Provided data.
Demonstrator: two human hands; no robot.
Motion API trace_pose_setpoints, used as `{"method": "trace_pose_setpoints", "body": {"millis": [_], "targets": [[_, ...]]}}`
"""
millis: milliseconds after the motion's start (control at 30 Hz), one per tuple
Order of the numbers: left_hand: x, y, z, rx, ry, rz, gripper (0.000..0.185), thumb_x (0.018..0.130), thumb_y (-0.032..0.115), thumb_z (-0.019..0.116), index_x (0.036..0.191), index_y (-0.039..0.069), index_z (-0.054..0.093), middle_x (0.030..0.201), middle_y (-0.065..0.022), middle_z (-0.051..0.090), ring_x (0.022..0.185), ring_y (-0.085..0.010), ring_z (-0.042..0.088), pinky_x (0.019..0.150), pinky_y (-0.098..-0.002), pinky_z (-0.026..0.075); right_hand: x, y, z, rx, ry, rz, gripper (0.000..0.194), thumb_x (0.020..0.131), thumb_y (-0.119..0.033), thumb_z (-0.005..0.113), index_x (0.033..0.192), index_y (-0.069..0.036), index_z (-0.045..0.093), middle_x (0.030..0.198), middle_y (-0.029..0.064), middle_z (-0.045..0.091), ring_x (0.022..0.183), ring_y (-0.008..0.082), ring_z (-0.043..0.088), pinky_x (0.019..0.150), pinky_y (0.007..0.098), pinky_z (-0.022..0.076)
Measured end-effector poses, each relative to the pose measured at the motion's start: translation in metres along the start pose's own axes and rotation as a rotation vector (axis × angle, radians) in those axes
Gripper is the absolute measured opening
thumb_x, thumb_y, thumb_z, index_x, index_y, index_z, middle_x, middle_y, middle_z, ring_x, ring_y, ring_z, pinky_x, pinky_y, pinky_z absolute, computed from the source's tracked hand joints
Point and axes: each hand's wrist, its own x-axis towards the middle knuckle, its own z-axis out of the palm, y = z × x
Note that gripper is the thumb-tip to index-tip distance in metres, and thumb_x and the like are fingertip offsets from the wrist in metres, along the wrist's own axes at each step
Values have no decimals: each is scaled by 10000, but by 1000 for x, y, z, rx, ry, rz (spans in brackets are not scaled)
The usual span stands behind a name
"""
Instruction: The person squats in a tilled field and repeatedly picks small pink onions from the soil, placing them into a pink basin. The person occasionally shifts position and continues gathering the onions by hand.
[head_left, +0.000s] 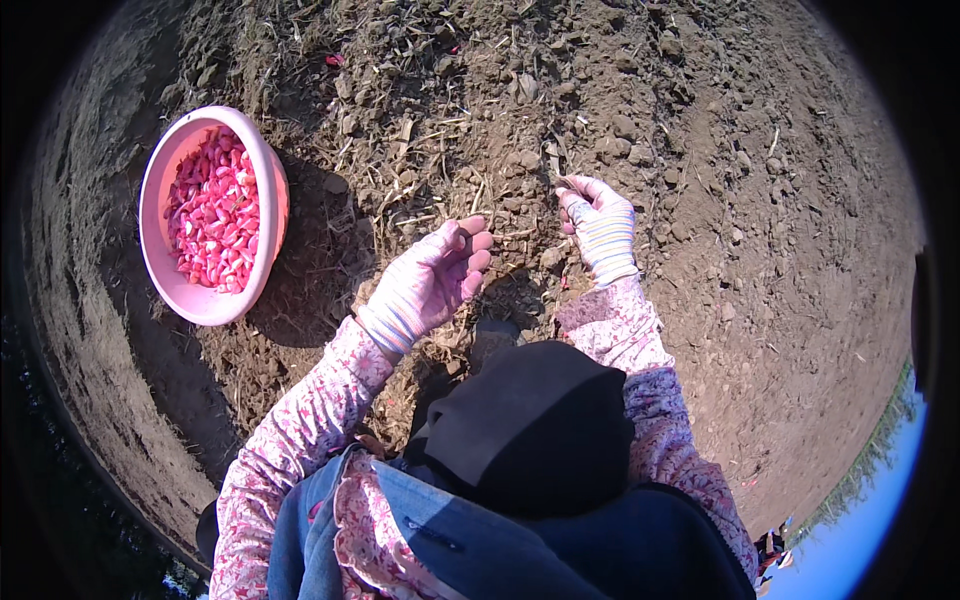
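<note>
Many pink-coated cloves, like garlic cloves, fill part of a pink plastic basin on the soil at the left. My left hand, in a striped fingerless glove, is right of the basin, palm partly up with fingers loosely curled; whether something small lies in it is hidden. Over the soil to its right, my right hand, in a similar glove, has thumb and forefinger pinched on a thin, dry plant piece. Both sleeves have a pink floral print.
Cloddy soil with dry straw surrounds the hands. A pink bit lies near the top. A dark shoe tip shows below the hands, beside my dark-clothed knee. Grass and several partly visible figures or objects are at the far lower right.
</note>
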Motion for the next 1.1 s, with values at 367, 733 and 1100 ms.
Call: {"method": "trace_pose_setpoints", "body": {"millis": [367,733,1100], "targets": [[7,7,5,-55,23,68,595,960,495,443,1244,-22,523,1170,-171,614,1030,-287,633,863,-392,548,93,-16,18,-1648,-151,-213,265,917,-141,447,1081,-91,649,1109,168,636,1009,337,641,826,455,526],[-4,16,15,138,12,132,295,957,115,529,1223,-12,530,1025,-94,659,848,-153,655,723,-271,554,13,-30,32,-533,-117,-262,267,888,-130,630,1112,16,634,945,87,686,841,138,625,771,277,494],[-8,10,10,552,185,39,139,923,204,614,899,69,635,744,18,634,584,-46,560,473,-186,433,-43,-49,55,-67,-590,169,211,867,-150,675,1004,11,661,803,18,671,717,67,587,644,240,491]]}}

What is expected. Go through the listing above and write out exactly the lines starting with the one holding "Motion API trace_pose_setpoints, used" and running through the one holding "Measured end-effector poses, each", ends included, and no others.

Solution.
Motion API trace_pose_setpoints, used as `{"method": "trace_pose_setpoints", "body": {"millis": [_], "targets": [[_, ...]]}}`
"""
millis: milliseconds after the motion's start (control at 30 Hz), one per tuple
Order of the numbers: left_hand: x, y, z, rx, ry, rz, gripper (0.000..0.185), thumb_x (0.018..0.130), thumb_y (-0.032..0.115), thumb_z (-0.019..0.116), index_x (0.036..0.191), index_y (-0.039..0.069), index_z (-0.054..0.093), middle_x (0.030..0.201), middle_y (-0.065..0.022), middle_z (-0.051..0.090), ring_x (0.022..0.185), ring_y (-0.085..0.010), ring_z (-0.042..0.088), pinky_x (0.019..0.150), pinky_y (-0.098..-0.002), pinky_z (-0.026..0.075); right_hand: x, y, z, rx, ry, rz, gripper (0.000..0.194), thumb_x (0.020..0.131), thumb_y (-0.119..0.033), thumb_z (-0.005..0.113), index_x (0.033..0.192), index_y (-0.069..0.036), index_z (-0.045..0.093), middle_x (0.030..0.198), middle_y (-0.029..0.064), middle_z (-0.045..0.091), ring_x (0.022..0.183), ring_y (-0.008..0.082), ring_z (-0.043..0.088), pinky_x (0.019..0.150), pinky_y (0.007..0.098), pinky_z (-0.022..0.076)
Measured end-effector poses, each relative to the pose measured at the motion's start: translation in metres along the start pose's own axes and rotation as a rotation vector (axis × angle, radians) in those axes

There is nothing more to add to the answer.